With his dark hair wet and tousled-looking as it swept off his brow in the roaring wind, Michael said, “I’m sorry I lied to you, Sydney, but I just can’t go on keeping secrets. It’s killing me inside.”
“What are you talking about?” I asked, staring at him.
“It was me Molly had come to meet that night,” he said, looking at me, then at my father. “We were in love, but because of people like your father standing here, and my own, we had to keep that relationship a secret. I loved her with all of my heart. I wanted nothing more than to be with her. But like your father, I was a coward and feared what people like my father and yours would say about me – think of me – if I was in love with such a girl. So I arranged to meet Molly out here that night. She came and I told her I didn’t love her, and that I never wanted to see her again.”

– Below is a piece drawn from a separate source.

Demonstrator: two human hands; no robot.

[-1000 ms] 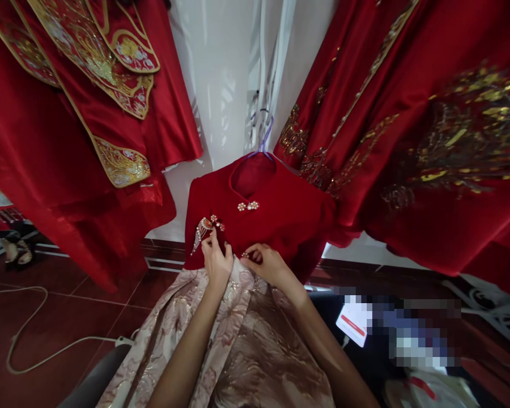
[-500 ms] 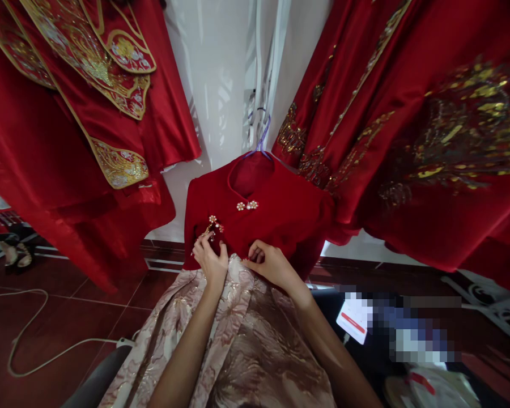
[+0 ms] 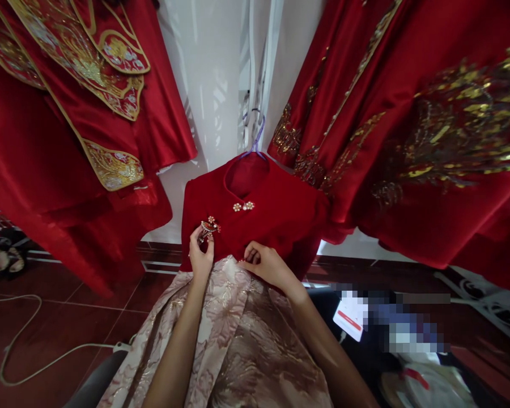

“Why didn’t you tell me this?” I asked, seeing the pain in his eyes.
“Because of what I saw out here that night,” he said, glancing at me, then back at my father. “When I told Molly that I couldn’t be with her, she ran crying into the trees and down onto the road. I thought she was heading home. I waited up here in the dark, angry with myself and others. A short time later, I heard someone running back through the trees and towards the well. It was Molly. Her clothes were torn and I had never seen anyone look so scared. I took hold of her and she fought with me, screaming and scratching as if I was going to hurt her in some way. It was like, in her blind panic and in the darkness, she thought I was someone else. She pulled free of me, and in doing so, she toppled back over the wall and into the well. In terror I called out her name, but she made no noise. It was then I heard the sounds of others approaching through the trees. I could see the flashing lights from torches and the sound of radios. I knew it was the police. Fearing that they might suspect me of pushing Molly into the well, and still desperate to hide the fact that we had been lovers, I slunk back into the shadows amongst the trees and hid.”